## AIM OF THE TASK
Write the listing out again, all of it, word for word.

(Beginning of GIVEN DATA)

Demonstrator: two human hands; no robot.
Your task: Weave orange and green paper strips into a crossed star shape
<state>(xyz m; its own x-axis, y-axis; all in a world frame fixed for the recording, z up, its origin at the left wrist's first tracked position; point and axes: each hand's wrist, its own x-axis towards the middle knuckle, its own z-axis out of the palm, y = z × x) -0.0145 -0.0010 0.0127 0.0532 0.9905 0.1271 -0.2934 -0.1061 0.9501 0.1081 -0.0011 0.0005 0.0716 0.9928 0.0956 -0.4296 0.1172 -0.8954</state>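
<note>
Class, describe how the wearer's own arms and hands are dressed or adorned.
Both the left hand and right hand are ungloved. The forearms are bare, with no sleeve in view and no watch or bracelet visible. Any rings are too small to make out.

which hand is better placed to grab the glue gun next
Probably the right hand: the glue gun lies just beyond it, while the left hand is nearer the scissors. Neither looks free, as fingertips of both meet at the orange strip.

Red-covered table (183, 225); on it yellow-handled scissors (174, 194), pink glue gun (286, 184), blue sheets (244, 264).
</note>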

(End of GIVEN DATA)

## SOLUTION FOR THIS EXERCISE
Demonstrator: two human hands; no robot.
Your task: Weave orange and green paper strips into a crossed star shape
<state>(xyz m; its own x-axis, y-axis; all in a world frame fixed for the recording, z up, its origin at the left wrist's first tracked position; point and axes: each hand's wrist, its own x-axis towards the middle knuckle, its own z-axis out of the palm, y = z × x) -0.0145 -0.0010 0.0127 0.0532 0.9905 0.1271 -0.2934 -0.1061 0.9501 0.1081 -0.0011 0.0005 0.0716 0.9928 0.0956 -0.4296 0.1172 -0.8954</state>
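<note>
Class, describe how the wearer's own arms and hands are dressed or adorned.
Both the left hand and right hand are ungloved. The forearms are bare, with no sleeve in view and no watch or bracelet visible. Any rings are too small to make out.

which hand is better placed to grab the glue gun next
Probably the right hand: the glue gun lies just beyond it, while the left hand is nearer the scissors. Neither looks free, as fingertips of both meet at the orange strip.

Red-covered table (183, 225); on it yellow-handled scissors (174, 194), pink glue gun (286, 184), blue sheets (244, 264).
</note>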

Nothing else is needed to complete this exercise.